# It Has To Be Said!!...



## steelcurtain (Aug 25, 2007)

~ I am relatively new to this forum and I am in disgust about most of the topics I have read thus far. What is up with most of the men choosing cybersex/cyberchat/porn over their wives? What is it about "cyber" that these men get a thrill out of to where they lose all control? I consider myself a very sexual person and to be honest I'd rather have the real deal than watching it on some freaking screen, but from what I have read these men choose this over their spouse :scratchhead: Why do men prefer "cyber" over their spouse? Im just curious!!! 

~ This is for the women who are confused about numberous attempts to fix their husbands imature ways. Ladies yes it is CHEATING if your mate seeks the attention of another female companion in a sexual nature whether it be phone sex, cyber sex, flirtatious chatting....whatever it is, it's a form of CHEATING!!!! Why put yourself through the emotional rollercoster, he (sometimes she) obviously doesnt give a damn what you think or how hurt you may feel not to mention it is immoral. I guess when is enough! enough! 

~ I know that there are no perfect men out there but my lord their are still some decent men that have a clue of how to treat a women. Ive only been married a short period of time but if it is 2yrs or 20yrs I would feel pretty ****ty if I put my wife though some of the stuff I have read thus far. Anyways that is my vent. Maybe I just dont understand.


----------



## babyblues7 (Aug 28, 2007)

Thank you sooooo much for posting that! I totally agree with your sentiments, its obviously mind boggling to think that your husband/wife thinks more of their fantasy world then they do of you.

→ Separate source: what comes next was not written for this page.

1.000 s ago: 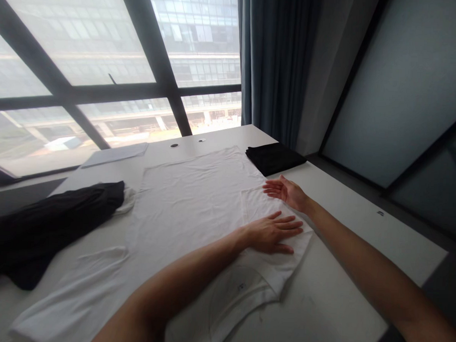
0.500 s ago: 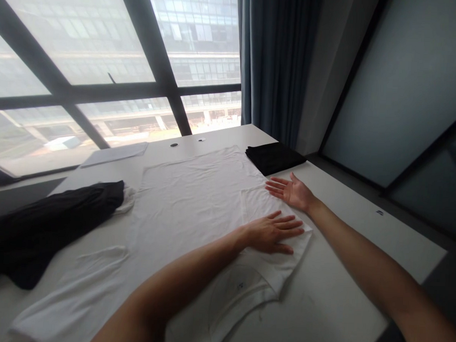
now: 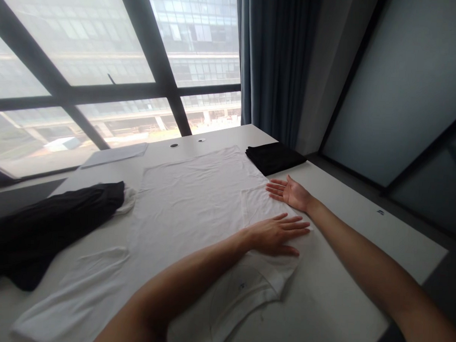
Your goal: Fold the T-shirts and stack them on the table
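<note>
Shifted slightly toward the right edge of the desk (image 3: pixel 390 231) since half a second earlier is the person's left hand (image 3: pixel 276 236); the right hand (image 3: pixel 294 194) has barely changed place. Head view, the only one: a white T-shirt (image 3: pixel 189 199) lies spread on the desk, its long axis running from the collar (image 3: pixel 241 311) by the near edge toward the far edge. The left hand, nearer the collar, lies palm down over one sleeve, fingers spread and gripping nothing. The right hand, farther off, is loose and palm turned inward, fingertips at the shirt's right side; contact is unclear. Folded black cloth (image 3: pixel 275 158) sits toward the far right corner, a dark garment (image 3: pixel 57 220) along the left side. No container is visible.
</note>
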`<state>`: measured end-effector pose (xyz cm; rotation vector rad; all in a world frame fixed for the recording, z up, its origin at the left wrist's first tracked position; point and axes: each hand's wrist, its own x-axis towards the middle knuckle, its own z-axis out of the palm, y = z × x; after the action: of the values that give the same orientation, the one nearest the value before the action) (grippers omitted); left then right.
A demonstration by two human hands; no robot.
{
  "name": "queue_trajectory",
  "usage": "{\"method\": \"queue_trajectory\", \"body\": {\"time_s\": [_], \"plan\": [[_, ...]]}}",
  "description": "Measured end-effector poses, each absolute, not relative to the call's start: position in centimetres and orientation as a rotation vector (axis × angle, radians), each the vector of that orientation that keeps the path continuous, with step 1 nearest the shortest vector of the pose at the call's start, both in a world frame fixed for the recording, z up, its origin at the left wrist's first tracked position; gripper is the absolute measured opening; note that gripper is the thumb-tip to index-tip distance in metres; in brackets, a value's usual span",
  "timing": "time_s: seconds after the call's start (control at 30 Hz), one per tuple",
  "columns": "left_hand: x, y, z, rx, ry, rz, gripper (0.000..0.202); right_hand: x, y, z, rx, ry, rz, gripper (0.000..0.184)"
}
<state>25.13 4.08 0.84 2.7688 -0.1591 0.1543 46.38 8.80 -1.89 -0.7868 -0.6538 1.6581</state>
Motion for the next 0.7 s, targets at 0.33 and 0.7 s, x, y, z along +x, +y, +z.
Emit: {"method": "queue_trajectory", "body": {"time_s": [0.33, 0.7], "plan": [[25.9, 3.0, 0.0, 2.791, -0.233, 0.107, 0.069, 46.2, 8.9, -2.0, -0.812, -0.667, 1.651, 0.053], [25.6, 4.2, 1.0, 2.772, -0.223, 0.252, 0.059, 46.2, 8.7, -1.9, -0.826, -0.688, 1.639, 0.054]]}}
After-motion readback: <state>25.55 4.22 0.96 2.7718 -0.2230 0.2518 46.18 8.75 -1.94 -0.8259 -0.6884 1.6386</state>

Thank you...it's good to know that there are men out there that still care, god bless you!!! :smthumbup:


----------



## mamab (Jun 29, 2007)

Steelcurtain, I applaud you for your stance. I hope that you are able to keep that stance over the years, and feel pretty sure that you will succeed. Best of luck as you take the high road. Your wife is a lucky woman.


----------



## Chris H. (Jan 27, 2007)

:smthumbup: I agree.


----------



## SageMother (Jun 28, 2007)

Whether an activity is cheating or not is up to the couple to decide, not anyone else. IF there is something that fall into that category for you then I am sure you will make it known to your partner that it will not be tolerated.

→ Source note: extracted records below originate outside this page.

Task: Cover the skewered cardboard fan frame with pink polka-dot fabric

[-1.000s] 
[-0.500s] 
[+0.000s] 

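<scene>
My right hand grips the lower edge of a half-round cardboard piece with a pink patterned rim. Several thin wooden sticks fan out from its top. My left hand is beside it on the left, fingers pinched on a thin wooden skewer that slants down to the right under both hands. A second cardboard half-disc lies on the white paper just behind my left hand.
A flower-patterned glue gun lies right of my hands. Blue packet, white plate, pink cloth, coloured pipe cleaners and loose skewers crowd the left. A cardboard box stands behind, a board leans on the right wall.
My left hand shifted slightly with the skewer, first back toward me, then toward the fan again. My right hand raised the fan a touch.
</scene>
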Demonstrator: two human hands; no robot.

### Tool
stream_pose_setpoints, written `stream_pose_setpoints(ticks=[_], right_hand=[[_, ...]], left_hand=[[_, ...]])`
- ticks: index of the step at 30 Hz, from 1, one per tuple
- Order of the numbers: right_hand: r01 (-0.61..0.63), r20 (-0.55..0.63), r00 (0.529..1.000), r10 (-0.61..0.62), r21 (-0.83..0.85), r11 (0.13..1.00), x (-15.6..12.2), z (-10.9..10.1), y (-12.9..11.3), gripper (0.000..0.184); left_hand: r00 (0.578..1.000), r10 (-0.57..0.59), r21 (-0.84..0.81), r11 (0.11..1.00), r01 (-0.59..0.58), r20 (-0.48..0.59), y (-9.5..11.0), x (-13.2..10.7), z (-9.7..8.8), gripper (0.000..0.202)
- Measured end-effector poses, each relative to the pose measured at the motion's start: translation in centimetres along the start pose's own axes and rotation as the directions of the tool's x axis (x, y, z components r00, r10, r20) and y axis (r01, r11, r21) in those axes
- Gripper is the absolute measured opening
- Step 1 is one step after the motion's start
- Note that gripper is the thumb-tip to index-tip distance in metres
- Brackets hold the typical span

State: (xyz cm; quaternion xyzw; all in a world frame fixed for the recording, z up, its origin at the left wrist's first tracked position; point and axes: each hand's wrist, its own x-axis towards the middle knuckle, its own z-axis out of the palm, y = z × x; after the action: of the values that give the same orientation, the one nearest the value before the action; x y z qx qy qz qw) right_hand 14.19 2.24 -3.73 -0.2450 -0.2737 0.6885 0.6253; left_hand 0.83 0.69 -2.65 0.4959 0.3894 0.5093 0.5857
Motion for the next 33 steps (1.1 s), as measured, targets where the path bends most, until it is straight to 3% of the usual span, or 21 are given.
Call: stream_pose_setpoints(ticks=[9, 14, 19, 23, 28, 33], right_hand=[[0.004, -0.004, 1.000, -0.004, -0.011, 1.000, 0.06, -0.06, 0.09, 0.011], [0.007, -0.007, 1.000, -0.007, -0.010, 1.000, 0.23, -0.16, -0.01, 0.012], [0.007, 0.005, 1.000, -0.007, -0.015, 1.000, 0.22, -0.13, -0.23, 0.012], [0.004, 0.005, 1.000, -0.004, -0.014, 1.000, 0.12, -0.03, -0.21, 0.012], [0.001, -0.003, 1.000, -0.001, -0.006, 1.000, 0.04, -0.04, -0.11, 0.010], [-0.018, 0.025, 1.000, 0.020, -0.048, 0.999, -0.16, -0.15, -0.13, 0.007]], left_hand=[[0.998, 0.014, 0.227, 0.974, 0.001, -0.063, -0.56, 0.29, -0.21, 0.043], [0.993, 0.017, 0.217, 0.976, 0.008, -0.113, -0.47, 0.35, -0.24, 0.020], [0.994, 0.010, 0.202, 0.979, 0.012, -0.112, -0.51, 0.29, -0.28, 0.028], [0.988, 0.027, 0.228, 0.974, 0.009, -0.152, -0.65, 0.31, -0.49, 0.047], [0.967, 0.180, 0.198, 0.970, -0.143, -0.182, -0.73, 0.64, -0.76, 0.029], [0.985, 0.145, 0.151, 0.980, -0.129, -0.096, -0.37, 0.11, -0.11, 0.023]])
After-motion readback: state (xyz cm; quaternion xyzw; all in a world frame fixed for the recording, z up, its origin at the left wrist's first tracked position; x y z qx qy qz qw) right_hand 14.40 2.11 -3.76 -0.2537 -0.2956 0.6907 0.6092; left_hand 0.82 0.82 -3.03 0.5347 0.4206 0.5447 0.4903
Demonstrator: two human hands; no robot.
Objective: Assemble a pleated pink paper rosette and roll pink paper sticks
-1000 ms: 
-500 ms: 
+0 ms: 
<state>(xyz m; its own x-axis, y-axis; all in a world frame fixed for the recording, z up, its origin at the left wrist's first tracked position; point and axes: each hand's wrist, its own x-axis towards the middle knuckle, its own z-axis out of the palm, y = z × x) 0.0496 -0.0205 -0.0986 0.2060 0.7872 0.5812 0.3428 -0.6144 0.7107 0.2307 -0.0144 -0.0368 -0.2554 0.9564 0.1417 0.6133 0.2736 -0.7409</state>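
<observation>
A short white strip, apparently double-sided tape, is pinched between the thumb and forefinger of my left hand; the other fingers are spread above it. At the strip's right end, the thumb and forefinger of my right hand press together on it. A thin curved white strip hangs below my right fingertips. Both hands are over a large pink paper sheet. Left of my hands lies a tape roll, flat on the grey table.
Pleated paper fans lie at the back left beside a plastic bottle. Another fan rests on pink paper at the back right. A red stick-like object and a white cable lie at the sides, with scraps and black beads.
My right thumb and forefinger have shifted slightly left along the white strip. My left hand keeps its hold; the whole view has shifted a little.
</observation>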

Please don't define it for everyone else in the world.


----------



## katharina (Jun 29, 2007)

steelcurtain said:


> ~ I am relatively new to this forum and I am in disgust about most of the topics I have read thus far.


Hear hear! Thank you for posting this. I've been stunned by the number of
problems that are showing up, too. I was hoping (and searching for!) some
posts about GOOD marriages in a marriage forum, too.  Sounds
as if you have a good one, and so do I, so it was great to see your post.


----------



## isha (Sep 1, 2007)

Hi , I am new here, and this not exactly related..........but I have my story to tell you and you need to advice me on what you think is best.............
I have known my husband now for 11 years and have been married for 4 years. We moved to United States right after marriage. He says he loves me dearly, but after knowing me now for 11 years there is nothing new. He wants to know what it feels like to date American Woman. He says he has no intentions of sleeping(sex) with anyone but just wants to go out there and have an adventure. He says that he has been feeling this way for sometime, and feels that he had to let me know about this and does not know what to do with these supressed feelings. He is only 31 years old as old as I am, and says the more he tries to supress these feelings the more they bother him. We have no kids at this time. I had initially said yes, and he made 3 girlfriends with whom he went out for cofee or dinner, but I cant seem to accept not being the only woman in his life. I told him to stop, and he did, but now it is not the same anymore. I told him I will move out and live in a studio and he can do his experiments and when this phase of his life is over, if I will be able to accept him, he can come back. If I will not be able to accept it I will not. He agreed and this November2007 we have planned to seperate. I am almost passing each day like hell. I feel a deep pity for myself and I know I will never be able to accept him backand I dont think I want him to feel at 50 years that I did not let him do something that he so desperately wanted to. Please anyone who has any experience in this regards advice me what to do. It is still 2 months left for November to come.
Sincerely,................Isha


----------



## steelcurtain (Aug 25, 2007)

What an idiot! I want to know what it is like to date an American Woman!! Well at least he is honest and very bold about it, but honestly the nerve to be so blunt. Isha why wait until November if he wants to go then let him go NOW! the quicker he leaves the quicker you can get on with your life and find a person that will respect you and your feelings. I wish I had the right words to say to encourage you during this time of pain, but you dont have to put yourself through this, you should never have to feel like second choice or (i'm just killing time until something better rolls along). I think one big mistake was when you let him go out for coffee with other females of course it is going to change the relationship because he wants more! I know you can hardly sleep right now just thinking about it. End it now and move on with your life dont prolong the pain......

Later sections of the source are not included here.